The required output consists solely of the lines from the top of the listing through the line containing "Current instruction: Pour", transcribed exactly.

=-=-=

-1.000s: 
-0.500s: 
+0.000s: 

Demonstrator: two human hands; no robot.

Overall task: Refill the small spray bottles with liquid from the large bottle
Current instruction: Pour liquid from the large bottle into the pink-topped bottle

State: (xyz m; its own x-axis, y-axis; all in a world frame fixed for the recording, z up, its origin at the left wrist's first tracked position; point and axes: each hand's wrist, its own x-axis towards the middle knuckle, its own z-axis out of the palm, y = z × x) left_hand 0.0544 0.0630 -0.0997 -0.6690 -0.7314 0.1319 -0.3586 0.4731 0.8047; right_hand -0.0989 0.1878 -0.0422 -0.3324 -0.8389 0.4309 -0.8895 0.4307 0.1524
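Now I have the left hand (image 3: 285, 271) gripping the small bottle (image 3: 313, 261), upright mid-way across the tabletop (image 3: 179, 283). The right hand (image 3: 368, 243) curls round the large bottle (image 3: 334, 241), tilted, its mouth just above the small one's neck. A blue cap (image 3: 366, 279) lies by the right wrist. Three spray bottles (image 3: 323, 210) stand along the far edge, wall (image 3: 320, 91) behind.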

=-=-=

» Task output:
-1.000s: 
-0.500s: 
+0.000s: 

Demonstrator: two human hands; no robot.

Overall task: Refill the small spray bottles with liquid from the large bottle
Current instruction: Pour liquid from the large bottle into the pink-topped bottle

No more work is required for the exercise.